Lassen Sie uns zuletzt auch über Geld sprechen. Das Budget, das die Bundesregierung einbringt, ist mit 27 Millionen Euro recht überschaubar. Meinen Sie nicht, dass der Staat hier mehr investieren sollte?
Das für GAIA-X gewählte Finanzierungsmodell birgt Chancen und Risiken. Dadurch, dass es kein großes, durch die Ministerien initiiertes und getragenes Fundraising gibt, ist das Budget des Vorhabens derzeit gering. Die beteiligten Unternehmen haben aber auch – und das ist völlig legitim – ein wirtschaftliches Interesse. Deshalb werden sie Engagement einbringen.

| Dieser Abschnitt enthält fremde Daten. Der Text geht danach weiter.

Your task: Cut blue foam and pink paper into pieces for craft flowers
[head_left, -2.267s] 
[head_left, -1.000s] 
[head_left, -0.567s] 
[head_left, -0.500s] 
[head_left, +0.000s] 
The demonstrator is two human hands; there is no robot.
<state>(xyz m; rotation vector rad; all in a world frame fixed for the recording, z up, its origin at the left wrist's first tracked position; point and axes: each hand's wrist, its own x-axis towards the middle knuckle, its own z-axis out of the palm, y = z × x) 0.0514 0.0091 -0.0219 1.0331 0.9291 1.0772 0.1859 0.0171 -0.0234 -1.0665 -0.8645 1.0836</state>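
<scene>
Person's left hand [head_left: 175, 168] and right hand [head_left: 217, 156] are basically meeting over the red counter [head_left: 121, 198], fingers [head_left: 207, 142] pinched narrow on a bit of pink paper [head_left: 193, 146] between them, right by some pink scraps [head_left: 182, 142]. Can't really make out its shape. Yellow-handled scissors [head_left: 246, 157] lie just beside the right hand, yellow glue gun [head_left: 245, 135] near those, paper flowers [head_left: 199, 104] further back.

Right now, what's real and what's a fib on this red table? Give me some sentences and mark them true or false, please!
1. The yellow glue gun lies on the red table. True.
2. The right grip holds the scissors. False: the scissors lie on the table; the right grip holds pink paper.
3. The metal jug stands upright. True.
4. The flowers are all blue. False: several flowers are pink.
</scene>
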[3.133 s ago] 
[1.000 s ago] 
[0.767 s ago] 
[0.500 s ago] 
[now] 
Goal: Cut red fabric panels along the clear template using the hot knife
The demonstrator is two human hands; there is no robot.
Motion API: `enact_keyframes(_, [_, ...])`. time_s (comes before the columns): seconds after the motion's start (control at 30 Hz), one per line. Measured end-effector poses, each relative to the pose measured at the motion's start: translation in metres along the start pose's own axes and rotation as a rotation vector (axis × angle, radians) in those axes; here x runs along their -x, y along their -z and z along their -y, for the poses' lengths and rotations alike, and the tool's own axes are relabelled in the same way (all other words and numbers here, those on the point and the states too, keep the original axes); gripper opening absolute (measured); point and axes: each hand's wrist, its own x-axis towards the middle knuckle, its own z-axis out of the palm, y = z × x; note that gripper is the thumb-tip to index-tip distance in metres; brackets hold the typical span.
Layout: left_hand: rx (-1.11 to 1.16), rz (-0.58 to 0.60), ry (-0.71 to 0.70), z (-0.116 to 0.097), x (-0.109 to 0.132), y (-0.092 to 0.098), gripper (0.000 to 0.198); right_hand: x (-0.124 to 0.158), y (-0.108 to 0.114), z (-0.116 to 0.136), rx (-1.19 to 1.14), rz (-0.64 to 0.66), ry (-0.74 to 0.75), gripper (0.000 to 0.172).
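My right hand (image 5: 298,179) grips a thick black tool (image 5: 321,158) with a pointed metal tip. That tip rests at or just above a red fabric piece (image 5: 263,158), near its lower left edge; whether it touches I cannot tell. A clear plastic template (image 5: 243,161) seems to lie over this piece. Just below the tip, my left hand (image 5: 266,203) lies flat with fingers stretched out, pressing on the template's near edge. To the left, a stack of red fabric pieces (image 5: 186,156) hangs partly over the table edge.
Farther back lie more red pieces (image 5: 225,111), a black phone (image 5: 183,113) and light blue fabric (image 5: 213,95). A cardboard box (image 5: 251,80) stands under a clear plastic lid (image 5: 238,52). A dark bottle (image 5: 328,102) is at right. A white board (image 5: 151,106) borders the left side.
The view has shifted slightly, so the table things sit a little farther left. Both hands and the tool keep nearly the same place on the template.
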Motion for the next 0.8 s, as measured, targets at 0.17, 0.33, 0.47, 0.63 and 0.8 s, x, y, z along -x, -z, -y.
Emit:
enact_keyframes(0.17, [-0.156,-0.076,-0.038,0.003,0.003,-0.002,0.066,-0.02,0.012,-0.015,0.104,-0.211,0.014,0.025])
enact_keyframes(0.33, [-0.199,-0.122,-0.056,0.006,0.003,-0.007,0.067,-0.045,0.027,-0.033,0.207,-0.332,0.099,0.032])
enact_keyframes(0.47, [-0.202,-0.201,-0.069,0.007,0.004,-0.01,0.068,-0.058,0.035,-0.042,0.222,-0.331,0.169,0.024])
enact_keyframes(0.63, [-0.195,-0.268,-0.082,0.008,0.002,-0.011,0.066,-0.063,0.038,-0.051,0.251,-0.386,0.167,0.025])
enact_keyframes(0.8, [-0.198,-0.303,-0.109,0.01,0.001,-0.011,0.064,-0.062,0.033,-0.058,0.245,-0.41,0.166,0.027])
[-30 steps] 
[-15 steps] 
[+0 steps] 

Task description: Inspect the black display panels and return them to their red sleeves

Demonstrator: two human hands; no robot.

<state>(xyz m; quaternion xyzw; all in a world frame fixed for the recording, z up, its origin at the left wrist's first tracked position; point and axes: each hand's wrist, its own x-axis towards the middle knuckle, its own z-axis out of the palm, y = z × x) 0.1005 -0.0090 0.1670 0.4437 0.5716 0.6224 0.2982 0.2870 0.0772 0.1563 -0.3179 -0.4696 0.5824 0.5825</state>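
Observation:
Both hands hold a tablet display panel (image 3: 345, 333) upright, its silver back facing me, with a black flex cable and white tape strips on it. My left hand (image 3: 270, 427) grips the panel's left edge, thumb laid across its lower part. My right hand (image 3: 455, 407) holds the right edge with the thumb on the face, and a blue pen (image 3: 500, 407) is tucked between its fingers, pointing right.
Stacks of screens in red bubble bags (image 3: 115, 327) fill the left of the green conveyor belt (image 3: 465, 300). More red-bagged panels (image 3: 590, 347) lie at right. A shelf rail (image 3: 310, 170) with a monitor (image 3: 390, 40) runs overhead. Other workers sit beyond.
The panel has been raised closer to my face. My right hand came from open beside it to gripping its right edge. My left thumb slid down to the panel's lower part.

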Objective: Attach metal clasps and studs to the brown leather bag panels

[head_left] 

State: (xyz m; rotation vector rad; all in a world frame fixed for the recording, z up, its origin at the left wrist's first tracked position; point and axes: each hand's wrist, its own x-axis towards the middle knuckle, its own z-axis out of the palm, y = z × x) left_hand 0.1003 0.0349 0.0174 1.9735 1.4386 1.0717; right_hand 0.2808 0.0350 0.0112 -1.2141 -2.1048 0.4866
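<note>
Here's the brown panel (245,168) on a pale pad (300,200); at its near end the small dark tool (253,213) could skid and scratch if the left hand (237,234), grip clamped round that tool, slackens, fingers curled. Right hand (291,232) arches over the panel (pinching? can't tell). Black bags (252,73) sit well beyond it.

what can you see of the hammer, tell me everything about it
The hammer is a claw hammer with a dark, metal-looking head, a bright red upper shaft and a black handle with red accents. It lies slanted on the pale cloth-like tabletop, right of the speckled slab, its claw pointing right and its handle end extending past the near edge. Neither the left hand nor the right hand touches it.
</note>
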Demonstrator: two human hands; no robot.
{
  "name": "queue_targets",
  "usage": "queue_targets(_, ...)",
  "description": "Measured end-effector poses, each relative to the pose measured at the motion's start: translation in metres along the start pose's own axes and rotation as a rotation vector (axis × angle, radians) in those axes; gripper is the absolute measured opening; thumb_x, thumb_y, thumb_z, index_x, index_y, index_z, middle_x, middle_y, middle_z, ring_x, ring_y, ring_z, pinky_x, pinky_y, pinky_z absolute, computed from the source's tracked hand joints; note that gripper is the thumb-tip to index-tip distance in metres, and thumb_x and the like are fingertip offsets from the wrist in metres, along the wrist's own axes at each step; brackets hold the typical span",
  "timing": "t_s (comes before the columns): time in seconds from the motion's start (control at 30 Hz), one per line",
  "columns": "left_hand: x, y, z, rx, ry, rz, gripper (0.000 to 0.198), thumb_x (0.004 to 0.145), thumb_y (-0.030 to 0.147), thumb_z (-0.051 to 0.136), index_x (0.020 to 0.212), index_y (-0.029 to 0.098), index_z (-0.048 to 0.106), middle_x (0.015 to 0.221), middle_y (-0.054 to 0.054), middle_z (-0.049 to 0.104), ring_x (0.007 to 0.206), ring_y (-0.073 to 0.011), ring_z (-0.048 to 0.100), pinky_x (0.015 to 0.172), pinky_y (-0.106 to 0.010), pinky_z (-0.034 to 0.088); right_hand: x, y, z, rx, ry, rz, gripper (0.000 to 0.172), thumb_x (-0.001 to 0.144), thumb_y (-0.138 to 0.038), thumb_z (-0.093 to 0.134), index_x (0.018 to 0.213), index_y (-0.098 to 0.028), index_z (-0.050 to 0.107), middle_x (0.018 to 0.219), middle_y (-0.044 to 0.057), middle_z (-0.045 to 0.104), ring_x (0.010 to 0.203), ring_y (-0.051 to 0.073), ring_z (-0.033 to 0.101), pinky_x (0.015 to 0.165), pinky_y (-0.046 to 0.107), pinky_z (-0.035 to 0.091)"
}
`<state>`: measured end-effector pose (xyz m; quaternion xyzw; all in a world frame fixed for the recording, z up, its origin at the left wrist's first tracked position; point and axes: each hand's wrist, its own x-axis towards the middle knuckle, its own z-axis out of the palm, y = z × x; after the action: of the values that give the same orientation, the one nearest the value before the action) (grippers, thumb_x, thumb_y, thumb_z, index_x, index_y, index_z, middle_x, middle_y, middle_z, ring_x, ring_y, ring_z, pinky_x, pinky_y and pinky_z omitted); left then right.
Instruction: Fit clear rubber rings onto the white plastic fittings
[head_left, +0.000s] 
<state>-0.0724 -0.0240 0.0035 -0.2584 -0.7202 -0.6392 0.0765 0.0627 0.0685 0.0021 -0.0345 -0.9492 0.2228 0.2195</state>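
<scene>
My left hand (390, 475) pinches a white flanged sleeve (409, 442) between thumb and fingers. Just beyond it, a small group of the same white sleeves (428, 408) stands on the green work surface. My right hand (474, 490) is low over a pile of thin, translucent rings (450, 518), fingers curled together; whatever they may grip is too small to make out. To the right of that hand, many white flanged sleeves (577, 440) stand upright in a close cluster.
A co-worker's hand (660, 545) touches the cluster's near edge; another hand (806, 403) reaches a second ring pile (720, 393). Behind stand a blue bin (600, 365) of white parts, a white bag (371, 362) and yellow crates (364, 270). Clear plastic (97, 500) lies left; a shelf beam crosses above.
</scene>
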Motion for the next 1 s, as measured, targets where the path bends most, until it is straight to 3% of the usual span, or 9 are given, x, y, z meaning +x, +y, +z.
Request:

Ein Risiko besteht allerdings darin, dass die Interessen der mittelständischen Unternehmen gegenüber den großen, finanzstarken Playern unterrepräsentiert bleiben. An dieser Stelle plädiere ich dann doch für etwas mehr Engagement der europäischen öffentlichen Hand nach dem Motto: "Eat your own dog food.“ Wir könnten in Europa selbst und selbstbewusst noch stärker pushen, dass europäische Datenökosysteme mit europäischer IT auf europäischen Servern laufen. Das Know-how haben wir in Europa auch und gerade im IT Mittelstand.